> **DATA EXCERPT**

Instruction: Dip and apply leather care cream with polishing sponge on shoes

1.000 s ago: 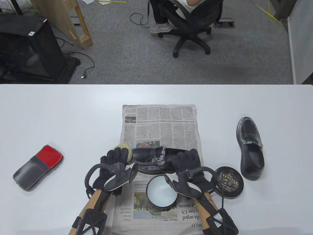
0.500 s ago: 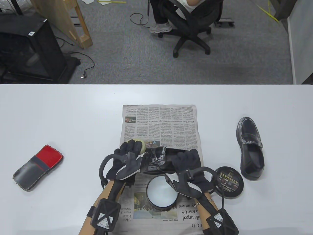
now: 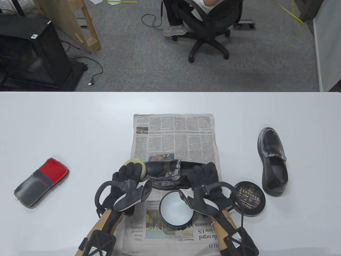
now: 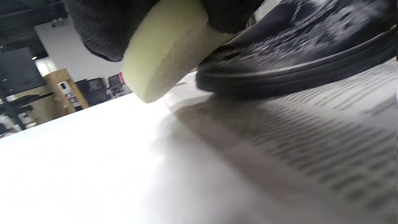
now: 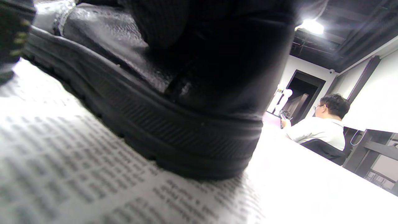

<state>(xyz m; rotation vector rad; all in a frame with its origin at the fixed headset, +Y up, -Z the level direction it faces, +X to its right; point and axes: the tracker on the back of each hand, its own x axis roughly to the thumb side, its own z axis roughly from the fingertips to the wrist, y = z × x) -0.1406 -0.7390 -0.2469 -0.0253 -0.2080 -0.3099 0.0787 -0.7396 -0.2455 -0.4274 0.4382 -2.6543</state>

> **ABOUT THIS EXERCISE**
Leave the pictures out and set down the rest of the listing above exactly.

> **RESULT OF THIS TASK**
Instruction: Dip and apply leather care cream with polishing sponge on shoes

1.000 s ago: 
0.500 s ago: 
now: 
now: 
now: 

<state>(xyz m; rotation vector rad; all in a frame with its origin at the fixed headset, +Y up, -Z the level direction it faces, +X to its right; point and axes: the tracker on the back of each hand, its own x axis roughly to the thumb side, its own z axis roughly from the fingertips to the wrist, y = z × x) -0.1406 -0.7390 -0.2469 -0.0253 -0.2080 -0.3099 0.0787 -0.7396 -0.2455 -0.4274 0.4382 -2.6543</state>

This answer requires no further additions.